Psalm 110: The Fight Against Evil
The Lord says to my lord:
‘Sit at my right hand
Psalm 110
until I make your enemies
a footstool for your feet.’
Psalm 110 is unlikely to feature in many Christians’ lists of their favourite Psalms, but it was one of the most important Psalms as far as the early church was concerned. It is referred to in three of the Gospels, in the book of Acts, in Romans, 1 Corinthians, Ephesians, Colossians and Hebrews, and it is alluded to in 1 Peter.
In the early church there was sustained theological reflection on the enigmatic first verse. In that opening line, YHWH speaks to the Psalmist’s master (or ‘lord’) but who is being addressed is unclear. Some Jewish commentators believe that ‘my master’ to whom King David is referring is none other than Abraham, David’s father in the faith. Other commentators think that ‘my master’ is actually David himself and that the first line was sung in his honour by the Levites. The verse is ambiguous, it is open to more than one interpretation, and one of those is that David is addressing someone whom he considered to be his ‘lord’ or ‘master’. Rather than looking back to Abraham, David may well have been looking forward. David was the king of a united Israel but in the final years of his reign it all began to fall as his kingdom plunged into bitter and bloody civil war. It strikes me that in the dying days of his reign it would not at all have been improbable that David, conscious of his failure to be the king that God desired, remembered and clung to the promise that God had made to him that one of his ancestors would rule and do what David had failed to do (2 Samuel 7:13).

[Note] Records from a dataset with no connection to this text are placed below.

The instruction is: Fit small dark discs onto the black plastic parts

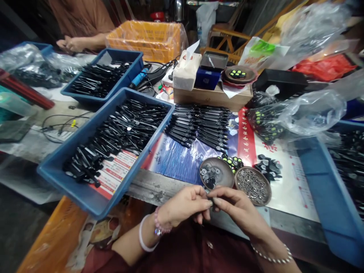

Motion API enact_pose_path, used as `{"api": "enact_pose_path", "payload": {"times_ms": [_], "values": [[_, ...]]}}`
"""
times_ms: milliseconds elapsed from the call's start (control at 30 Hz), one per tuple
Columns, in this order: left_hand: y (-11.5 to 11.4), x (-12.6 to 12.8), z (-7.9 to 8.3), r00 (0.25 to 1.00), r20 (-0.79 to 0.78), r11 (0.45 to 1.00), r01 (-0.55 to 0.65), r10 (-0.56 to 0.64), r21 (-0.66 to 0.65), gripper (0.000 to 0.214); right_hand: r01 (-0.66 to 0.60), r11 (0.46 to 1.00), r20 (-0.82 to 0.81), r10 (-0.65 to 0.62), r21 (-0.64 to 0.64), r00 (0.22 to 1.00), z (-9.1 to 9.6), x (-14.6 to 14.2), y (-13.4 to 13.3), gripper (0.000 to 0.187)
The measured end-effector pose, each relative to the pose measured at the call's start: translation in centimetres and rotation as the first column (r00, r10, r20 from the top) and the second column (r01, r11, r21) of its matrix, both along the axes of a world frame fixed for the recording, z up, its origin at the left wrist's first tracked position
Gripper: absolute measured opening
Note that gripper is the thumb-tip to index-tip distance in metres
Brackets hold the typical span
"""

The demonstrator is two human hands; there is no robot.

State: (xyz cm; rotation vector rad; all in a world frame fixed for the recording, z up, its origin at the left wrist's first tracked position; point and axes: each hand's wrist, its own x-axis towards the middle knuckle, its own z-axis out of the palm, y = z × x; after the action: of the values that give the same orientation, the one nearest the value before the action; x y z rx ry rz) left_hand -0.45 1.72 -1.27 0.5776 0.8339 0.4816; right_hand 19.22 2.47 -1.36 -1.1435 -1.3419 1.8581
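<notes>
My left hand point(183, 206) and my right hand point(239, 210) meet fingertip to fingertip just in front of the table edge. Pinched between them is a small dark piece point(212, 204), mostly covered by the fingers. Right beyond the hands are two round brown dishes. One dish point(229, 180) holds small black and grey discs point(209, 174); the other dish point(269, 199) is full of small silver metal pins or screws point(251, 184). Black-and-green round pieces point(234, 163) lie behind the dishes. Loose short black parts point(269, 167) sit to their right.
Slim black parts point(212, 125) lie in two rows on the poster. Blue trays point(110, 204) of similar parts stand left, another blue bin point(327, 189) right. A wooden box point(204, 98) carries tissues. Plastic bags point(309, 113) crowd the right. Another person's hands point(74, 43) are far left.
</notes>
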Motion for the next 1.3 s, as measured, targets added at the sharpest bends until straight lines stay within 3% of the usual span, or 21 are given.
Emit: {"api": "enact_pose_path", "payload": {"times_ms": [167, 267, 333, 467, 600, 767, 1000, 1133, 1200, 1300], "values": [[-0.1, 0.3, 0.5, 0.996, 0.043, 0.989, -0.067, 0.073, -0.131, 0.038, 0.095, 0.991, -0.134, -0.107, -0.098, 0.985, -1.7, -1.0, -0.9, 0.023], [0.0, 0.8, 0.8, 0.979, 0.01, 0.971, -0.201, 0.204, -0.129, 0.036, 0.101, 0.954, -0.302, -0.189, -0.284, 0.934, -2.1, -1.8, -1.6, 0.042], [0.1, 1.2, 1.0, 0.942, 0.003, 0.937, -0.333, 0.335, -0.102, 0.033, 0.127, 0.931, -0.346, -0.251, -0.343, 0.904, -2.1, -2.3, -2.1, 0.056], [0.2, 2.1, 1.5, 0.834, -0.032, 0.832, -0.551, 0.55, -0.06, 0.029, 0.121, 0.959, -0.221, -0.18, -0.256, 0.959, -1.9, -3.7, -3.2, 0.065], [0.1, 2.9, 1.8, 0.775, -0.032, 0.775, -0.632, 0.632, 0.006, 0.026, 0.125, 0.971, -0.191, -0.165, -0.203, 0.968, -1.6, -5.0, -3.8, 0.057], [-0.2, 3.2, 1.9, 0.768, -0.067, 0.771, -0.636, 0.637, 0.027, 0.029, 0.071, 0.969, -0.24, -0.129, -0.237, 0.962, -1.0, -4.8, -3.6, 0.054], [-0.4, 3.7, 1.8, 0.8, -0.084, 0.804, -0.593, 0.595, 0.047, 0.029, 0.067, 0.926, -0.361, -0.211, -0.372, 0.908, -1.6, -4.7, -3.9, 0.079], [-0.4, 3.9, 2.4, 0.853, -0.035, 0.854, -0.52, 0.521, 0.023, 0.028, 0.024, 0.954, -0.411, -0.151, -0.298, 0.899, -1.6, -2.3, -3.2, 0.049], [-0.3, 3.9, 2.5, 0.899, -0.026, 0.899, -0.437, 0.438, 0.027, 0.027, 0.102, 0.964, -0.397, -0.196, -0.246, 0.896, -1.5, -0.4, -2.7, 0.039], [-0.4, 4.3, 2.4, 0.962, -0.03, 0.962, -0.271, 0.272, 0.024, 0.026, 0.277, 0.94, -0.331, -0.33, -0.197, 0.884, -1.2, 1.3, -2.2, 0.039]]}}
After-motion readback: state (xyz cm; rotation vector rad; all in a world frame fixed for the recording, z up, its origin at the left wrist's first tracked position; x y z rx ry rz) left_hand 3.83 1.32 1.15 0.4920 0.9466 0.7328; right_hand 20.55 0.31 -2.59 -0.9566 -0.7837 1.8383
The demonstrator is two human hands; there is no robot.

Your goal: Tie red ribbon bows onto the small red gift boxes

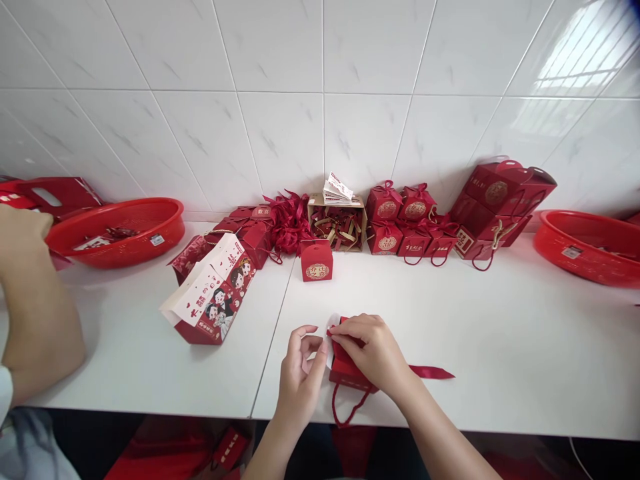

Over the years, that belief in a Davidic king who would do God’s will on earth as in heaven became a lively hope, found not just in the biblical prophets (Isaiah 9:1–7; Jeremiah 23:5, 6; Ezekiel 34:23, 24) but nurtured among other Jewish groups such as the Qumran community by the Dead Sea. It is quite legitimate, then, for David’s ‘lord’ to be seen as the Messiah and see the fulfilment of God’s promise in King Jesus.
The rest of the Psalm is militaristic. There is a long tradition of pacifism within the Baptist movement with the use of violence being seen to be incompatible with teaching of Jesus. Others believe that a just war may be the lesser of two evils in a fallen world. Whatever our views, we should all recognise that all too often Christ has been co-opted into sanctifying wars of aggression. It is sad that the cross, the symbol of God’s great love, for many became and still is a symbol to be feared. Given the way that faith has been used to justify unholy wars there is good reason to handle martial images with great care. In the days when churches had hymnbooks, there would be perennial debates over the appropriateness of the inclusion of ‘Onward Christian Soldiers’. Leaving aside the merits or demerits of that particular song it is a reminder that militaristic language is not unknown in the Bible. Indeed, the Gospels can be read as a war story as well as a love story.
CS Lewis comments:
‘For those who first read these Psalms as poems about the birth of Christ, that birth primarily meant something very militant; the hero, the “judge” or champion or giant-killer, who was to fight and beat death, hell and the devils, had at last arrived, and the evidence suggests that Our Lord also thought of Himself in those terms.’
Christ came like Melchizedek, King of Jerusalem, the city of peace. He came as the priest who would bring God’s blessing by defeating our enemies not through slaughtering them but through sacrificing himself. The risen Christ still calls us out of comfort zone to join him in the fray. In what turned out to be his final speech, William Booth, founder of the Salvation Army, said:
‘While women weep, as they do now, I’ll fight; while children go hungry, as they do now I’ll fight; while men go to prison, in and out, in and out, as they do now, I’ll fight; while there is a poor lost girl upon the streets, while there remains one dark soul without the light of God, I’ll fight, I’ll fight to the very end!’
We might not wage war as the world does and the weapons we fight with are certainly not the weapons of the world (2 Corinthians 10:3, 4) but there is a fight against evil within and without and we are called to it.